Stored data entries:
★ ★ ★
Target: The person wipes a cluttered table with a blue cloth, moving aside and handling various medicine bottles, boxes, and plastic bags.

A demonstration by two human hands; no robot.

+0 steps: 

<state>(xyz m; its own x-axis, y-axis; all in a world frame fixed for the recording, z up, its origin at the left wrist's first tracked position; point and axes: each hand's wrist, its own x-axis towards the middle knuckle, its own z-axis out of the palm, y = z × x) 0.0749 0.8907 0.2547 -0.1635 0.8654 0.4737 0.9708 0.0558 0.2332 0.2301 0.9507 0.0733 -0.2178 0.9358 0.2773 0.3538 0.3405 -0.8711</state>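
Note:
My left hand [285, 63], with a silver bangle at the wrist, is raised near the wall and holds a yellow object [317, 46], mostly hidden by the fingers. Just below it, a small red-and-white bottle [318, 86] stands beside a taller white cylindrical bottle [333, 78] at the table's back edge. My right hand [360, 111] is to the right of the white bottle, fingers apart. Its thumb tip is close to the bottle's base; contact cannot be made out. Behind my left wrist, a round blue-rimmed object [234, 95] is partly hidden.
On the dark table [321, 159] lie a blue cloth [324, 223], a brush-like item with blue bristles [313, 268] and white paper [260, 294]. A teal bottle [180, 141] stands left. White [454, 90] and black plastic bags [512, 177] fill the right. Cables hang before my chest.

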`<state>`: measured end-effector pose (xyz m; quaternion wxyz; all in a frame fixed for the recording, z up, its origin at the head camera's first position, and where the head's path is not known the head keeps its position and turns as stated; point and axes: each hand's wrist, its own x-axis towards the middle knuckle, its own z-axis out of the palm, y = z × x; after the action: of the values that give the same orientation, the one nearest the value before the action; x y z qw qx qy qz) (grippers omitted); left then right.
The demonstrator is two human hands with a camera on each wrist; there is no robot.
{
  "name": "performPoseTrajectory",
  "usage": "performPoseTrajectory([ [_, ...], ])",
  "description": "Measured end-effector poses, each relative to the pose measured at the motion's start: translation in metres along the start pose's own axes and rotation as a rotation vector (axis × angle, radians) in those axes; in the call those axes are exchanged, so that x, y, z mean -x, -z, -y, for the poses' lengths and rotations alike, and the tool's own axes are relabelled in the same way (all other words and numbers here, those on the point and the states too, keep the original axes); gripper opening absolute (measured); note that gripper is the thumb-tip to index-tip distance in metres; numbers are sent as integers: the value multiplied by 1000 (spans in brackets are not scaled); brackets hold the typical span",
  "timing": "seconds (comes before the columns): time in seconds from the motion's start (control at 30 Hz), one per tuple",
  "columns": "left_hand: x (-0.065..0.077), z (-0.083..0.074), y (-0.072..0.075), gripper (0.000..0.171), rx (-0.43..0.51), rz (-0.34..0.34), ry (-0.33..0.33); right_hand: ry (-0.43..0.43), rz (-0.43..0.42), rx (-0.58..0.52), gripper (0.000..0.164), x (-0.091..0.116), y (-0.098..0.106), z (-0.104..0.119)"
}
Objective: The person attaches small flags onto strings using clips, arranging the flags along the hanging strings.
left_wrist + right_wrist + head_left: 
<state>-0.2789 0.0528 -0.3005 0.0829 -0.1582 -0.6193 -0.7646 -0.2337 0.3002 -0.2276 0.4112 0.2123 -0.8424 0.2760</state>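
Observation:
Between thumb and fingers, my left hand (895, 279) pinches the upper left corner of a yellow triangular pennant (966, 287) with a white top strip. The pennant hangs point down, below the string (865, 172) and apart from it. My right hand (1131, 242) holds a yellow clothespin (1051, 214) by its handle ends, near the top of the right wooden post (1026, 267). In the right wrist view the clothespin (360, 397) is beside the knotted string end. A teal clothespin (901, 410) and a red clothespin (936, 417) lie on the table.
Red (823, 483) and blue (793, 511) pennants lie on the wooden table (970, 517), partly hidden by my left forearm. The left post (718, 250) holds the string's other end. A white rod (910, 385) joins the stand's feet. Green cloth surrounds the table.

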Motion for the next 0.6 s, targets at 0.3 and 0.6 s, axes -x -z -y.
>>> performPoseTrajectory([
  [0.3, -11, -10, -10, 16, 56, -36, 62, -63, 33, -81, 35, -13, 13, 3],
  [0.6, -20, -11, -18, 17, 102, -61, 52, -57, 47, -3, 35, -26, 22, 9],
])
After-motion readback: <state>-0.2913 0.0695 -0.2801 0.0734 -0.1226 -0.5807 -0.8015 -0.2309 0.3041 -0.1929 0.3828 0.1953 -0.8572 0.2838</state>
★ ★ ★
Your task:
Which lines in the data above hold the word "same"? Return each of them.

Response:
`<state>`: measured end-effector pose (xyz m; quaternion wxyz; all in a frame fixed for the recording, z up, its origin at the head camera's first position, and where the head's path is not known the head keeps its position and turns as stated; point and axes: each hand's wrist, its own x-axis towards the middle knuckle, its own z-axis out of the palm, y = z × x; after the action: of the values that give the same orientation, the one nearest the value before the action; x y z qw qx qy qz) (grippers omitted); left then right.
  "description": "Measured end-effector poses, each relative to the pose measured at the motion's start: translation in metres along the start pose's own axes and rotation as a rotation vector (axis × angle, radians) in those axes; in the call those axes are exchanged, so that x, y, z mean -x, -z, -y, for the poses' lengths and rotations alike, and the tool's own axes are relabelled in the same way (all other words and numbers here, those on the point and the states too, keep the original axes); gripper opening absolute (measured); note that gripper is the thumb-tip to index-tip distance in metres; numbers are sent as integers: the value multiplied by 1000 (spans in brackets are not scaled); brackets hold the typical span",

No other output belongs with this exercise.